Dateline: A Review

By Alexander Gordon

As Mother’s Day comes and goes, I thought I would dedicate this article to my Mother’s favorite show. Dateline. Millions end their day the same way: crawling under the covers, dimming the lights, and press play on a story about somebody who got knocked off the planet.

Dateline NBC has been on the air since 1992, making it the longest-running primetime show in NBC history. Keith Morrison joined the Friday news-magazine in 1995, and somewhere along the way, his voice became the unlikely lullaby of a generation. The man reports on stranglings and shallow graves; viewers describe his cadence as “soothing.” That is not a contradiction the audience is shy about. It is the whole appeal.

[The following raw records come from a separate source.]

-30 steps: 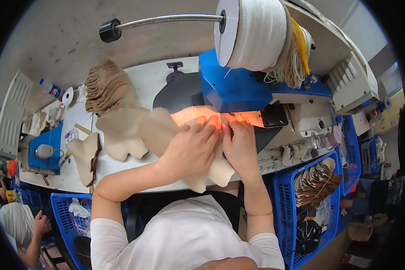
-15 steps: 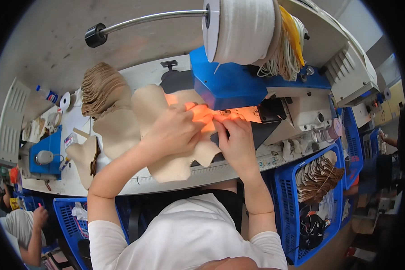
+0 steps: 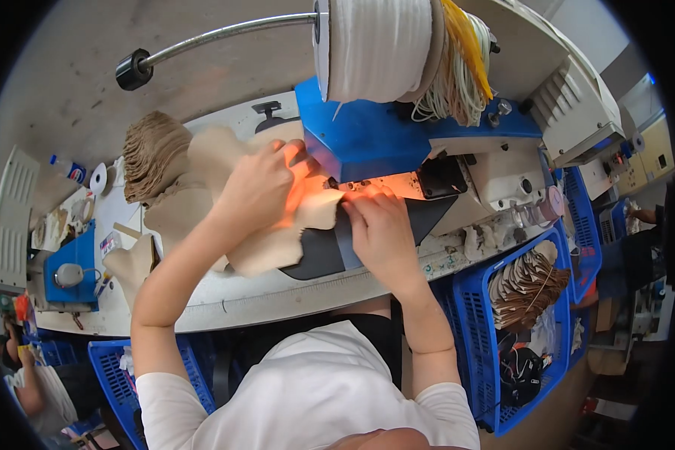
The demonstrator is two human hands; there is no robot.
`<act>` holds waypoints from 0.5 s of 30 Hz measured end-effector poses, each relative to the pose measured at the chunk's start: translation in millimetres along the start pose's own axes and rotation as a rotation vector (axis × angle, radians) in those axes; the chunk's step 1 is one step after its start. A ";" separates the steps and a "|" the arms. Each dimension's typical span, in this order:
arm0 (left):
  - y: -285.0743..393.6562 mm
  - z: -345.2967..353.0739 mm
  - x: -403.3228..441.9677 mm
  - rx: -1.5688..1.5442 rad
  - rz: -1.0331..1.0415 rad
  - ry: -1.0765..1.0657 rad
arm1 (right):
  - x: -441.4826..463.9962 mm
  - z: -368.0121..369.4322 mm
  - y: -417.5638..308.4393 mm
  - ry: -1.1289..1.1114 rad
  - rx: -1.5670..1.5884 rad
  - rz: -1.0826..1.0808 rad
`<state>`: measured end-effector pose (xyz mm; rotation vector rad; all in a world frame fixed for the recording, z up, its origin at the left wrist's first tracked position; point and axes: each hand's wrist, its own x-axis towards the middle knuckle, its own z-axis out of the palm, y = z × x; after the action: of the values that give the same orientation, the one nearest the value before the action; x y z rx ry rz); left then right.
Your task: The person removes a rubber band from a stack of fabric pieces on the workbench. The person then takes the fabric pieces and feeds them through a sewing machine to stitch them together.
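Observation:
Under the blue machine head (image 3: 375,142), an orange light falls on a beige piece of material (image 3: 266,251). My left hand (image 3: 259,184) is closed on the piece's upper part, left of the machine head, with its fingers curled. Near the piece's right tip, my right hand (image 3: 375,221) has its fingers bent together just below the machine head, pinching the edge. The fingertips of both hands are partly hidden by glare and by the material. Beneath the piece a dark plate (image 3: 322,255) shows.
A stack of beige pieces (image 3: 154,154) stands at the back left. A large white spool (image 3: 379,49) hangs over the machine. Blue baskets (image 3: 476,337) stand below the table's front edge at both sides. Parts of other people show at the far left and right.
My left hand has moved left and up with the beige piece, which has turned and shifted left. My right hand remains near the machine head. More of the dark plate shows.

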<state>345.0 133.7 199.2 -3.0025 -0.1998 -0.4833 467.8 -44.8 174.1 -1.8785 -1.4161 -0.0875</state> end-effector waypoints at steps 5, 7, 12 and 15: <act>58.4 -12.6 -28.0 0.037 -0.126 -0.079 | 1.1 -25.7 -21.8 -0.184 0.095 0.117; 72.6 -12.0 -31.3 0.173 -0.089 -0.078 | -4.4 -25.3 -21.9 -0.250 0.059 0.071; 87.3 -20.3 -28.2 0.238 -0.035 -0.117 | -4.9 -40.1 -10.6 -0.249 0.131 0.149; 99.2 -16.3 -21.8 0.324 -0.036 -0.120 | -5.2 -34.8 -2.7 -0.237 0.111 0.124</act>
<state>333.8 31.4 200.6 -2.7140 -0.3095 -0.2452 476.7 -69.7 197.6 -1.9271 -1.4235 0.2781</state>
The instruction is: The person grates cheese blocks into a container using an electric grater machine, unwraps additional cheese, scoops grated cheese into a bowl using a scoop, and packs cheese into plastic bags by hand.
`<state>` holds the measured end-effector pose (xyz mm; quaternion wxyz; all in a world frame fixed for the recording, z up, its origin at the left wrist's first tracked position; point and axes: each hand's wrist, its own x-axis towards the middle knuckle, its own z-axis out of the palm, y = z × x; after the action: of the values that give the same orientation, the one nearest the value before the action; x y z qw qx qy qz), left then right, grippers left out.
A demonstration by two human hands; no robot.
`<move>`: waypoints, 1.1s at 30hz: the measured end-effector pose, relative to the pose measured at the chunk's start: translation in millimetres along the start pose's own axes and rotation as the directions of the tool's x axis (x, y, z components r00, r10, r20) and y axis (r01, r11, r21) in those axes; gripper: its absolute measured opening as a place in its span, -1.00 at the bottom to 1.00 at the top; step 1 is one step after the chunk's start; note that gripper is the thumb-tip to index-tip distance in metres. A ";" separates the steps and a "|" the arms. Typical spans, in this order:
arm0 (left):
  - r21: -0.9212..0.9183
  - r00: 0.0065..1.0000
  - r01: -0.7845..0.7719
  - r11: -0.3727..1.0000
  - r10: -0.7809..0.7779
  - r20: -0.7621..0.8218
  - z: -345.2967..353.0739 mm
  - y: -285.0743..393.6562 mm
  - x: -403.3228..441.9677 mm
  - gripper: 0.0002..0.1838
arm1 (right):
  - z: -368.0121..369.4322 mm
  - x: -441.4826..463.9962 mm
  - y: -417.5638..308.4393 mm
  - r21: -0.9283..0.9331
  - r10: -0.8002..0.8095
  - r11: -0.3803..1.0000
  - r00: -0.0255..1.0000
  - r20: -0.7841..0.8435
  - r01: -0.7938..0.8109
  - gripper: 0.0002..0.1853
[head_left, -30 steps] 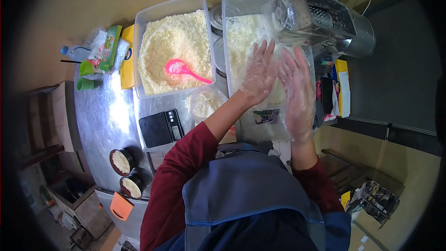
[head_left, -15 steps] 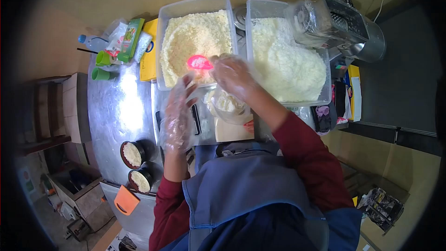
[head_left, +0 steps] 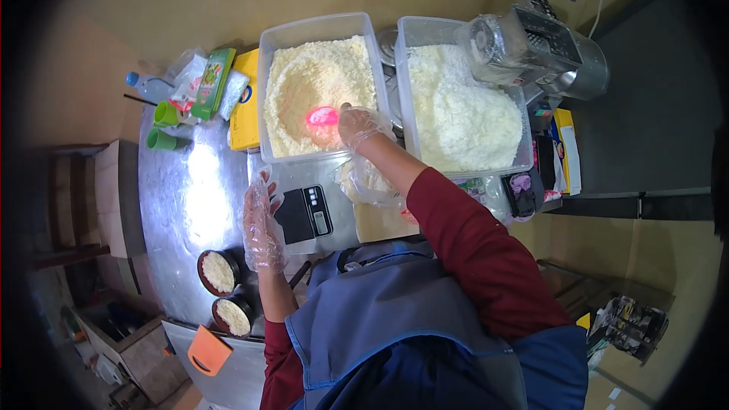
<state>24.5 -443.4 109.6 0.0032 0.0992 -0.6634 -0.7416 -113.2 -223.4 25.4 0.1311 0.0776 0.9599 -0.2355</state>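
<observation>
My right hand (head_left: pixel 363 127), in a clear plastic glove, grips a bright pink scoop (head_left: pixel 322 116) inside the left plastic tub (head_left: pixel 313 24). The scoop's bowl rests at the hollow in the pale crumbly grated food (head_left: pixel 292 83); its handle is hidden by my fingers. My left hand (head_left: pixel 263 222), also gloved, is held over the metal table with its fingers stretched out and nothing in it. Close beside it lies a black digital scale (head_left: pixel 307 214). Below my right wrist sits a clear bag (head_left: pixel 364 182) with whitish contents, partly covered by my arm.
A second tub (head_left: pixel 528 133) holds whiter grated food, with a metal grating machine (head_left: pixel 543 45) behind it. Two dark bowls (head_left: pixel 219 272) of grated food stand at the left front, near an orange scraper (head_left: pixel 208 351). Green cups (head_left: pixel 163 138) and a yellow package (head_left: pixel 244 118) are at the back left.
My left hand has moved left and toward me, away from the tub, uncovering the scale. The pink scoop has dipped lower into the grated food with my right hand. The camera view has shifted slightly.
</observation>
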 end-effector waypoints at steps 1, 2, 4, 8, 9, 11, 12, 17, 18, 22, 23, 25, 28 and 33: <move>0.009 0.999 0.007 1.000 -0.007 0.031 4.1 0.2 4.5 -0.48 | -21.4 -13.6 -7.9 0.046 -0.023 0.999 0.999 -0.023 0.024 -0.72; 0.008 0.999 0.005 1.000 -0.005 0.049 7.0 -5.5 11.6 -0.48 | -37.0 -26.5 -12.5 0.090 -0.046 0.995 0.998 -0.047 0.050 -0.73; 0.056 0.991 -0.089 0.995 0.082 0.109 13.6 -22.9 30.7 -0.47 | -70.9 -60.9 -8.8 0.045 -0.155 0.985 0.970 -0.189 0.166 -0.74; 0.333 0.909 -0.408 0.850 0.346 0.232 39.4 -27.8 67.5 -0.52 | -133.6 -139.8 48.1 0.189 -0.158 0.957 0.939 -0.305 0.222 -0.76; 0.424 0.903 -0.428 0.798 0.365 0.225 47.5 -23.9 74.0 -0.56 | -171.3 -163.1 41.8 -0.125 0.046 0.989 0.973 -0.227 -0.076 -0.75; 0.430 0.879 -0.475 0.768 0.399 0.260 60.3 -27.2 89.9 -0.56 | -189.5 -186.7 81.7 -0.234 0.228 0.924 0.926 -0.302 -0.304 -0.68; 0.444 0.854 -0.521 0.729 0.435 0.286 66.1 -28.3 96.2 -0.57 | -194.7 -191.4 104.0 -0.231 0.307 0.889 0.889 -0.340 -0.395 -0.66; 0.397 0.739 -0.639 0.659 0.383 0.554 143.0 -0.8 59.8 -0.46 | -166.7 -168.3 173.6 -0.118 0.484 0.836 0.821 -0.304 -0.536 -0.63; 0.385 0.686 -0.686 0.617 0.373 0.624 157.9 -3.5 49.8 -0.42 | -157.9 -156.7 170.0 -0.067 0.493 0.850 0.833 -0.252 -0.523 -0.61; 0.462 0.659 -0.731 0.502 0.342 0.670 205.8 -41.9 29.8 -0.31 | -127.0 -126.8 132.2 -0.055 0.424 0.893 0.875 -0.233 -0.447 -0.58; 0.499 0.685 -0.707 0.501 0.309 0.660 212.3 -47.9 30.1 -0.29 | -129.6 -131.5 129.2 -0.052 0.424 0.893 0.875 -0.233 -0.447 -0.58; 0.540 0.700 -0.688 0.485 0.248 0.670 218.5 -58.5 31.0 -0.29 | -147.9 -148.2 112.5 -0.138 0.316 0.929 0.931 -0.184 -0.343 -0.60; 0.593 0.730 -0.644 0.484 0.155 0.666 220.0 -59.1 27.4 -0.30 | -182.3 -174.9 118.6 -0.187 0.438 0.854 0.866 -0.241 -0.485 -0.60; 0.538 0.693 -0.687 0.488 0.217 0.688 217.5 -63.5 31.8 -0.29 | -154.1 -120.5 204.9 -0.191 0.427 0.847 0.849 -0.310 -0.496 -0.61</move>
<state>-31.6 -226.2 64.3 -0.0181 -0.3070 -0.8842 -0.3516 11.6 18.6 103.4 0.0683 0.3193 0.9436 -0.0547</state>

What is the show actually selling? Not crime, exactly. Resolution. Each episode opens with horror and closes with a verdict, a sentence, sometimes a confession. Real life rarely tidies itself this neatly. Dateline does the tidying for you, narrated by a man who sounds like he is tucking in the country.

It’s not odd or unusual. It’s a comfort show. Even though the true crime drama seems as if it wouldn’t be. From podcasts, books and shows alike, there is a trend to finding peace within solutions to some of the world’s horrors.

At the end of the day, my mom has solved the case before the first commercial break. One line, and suddenly the frame holds. Happy Mother’s Day Mom.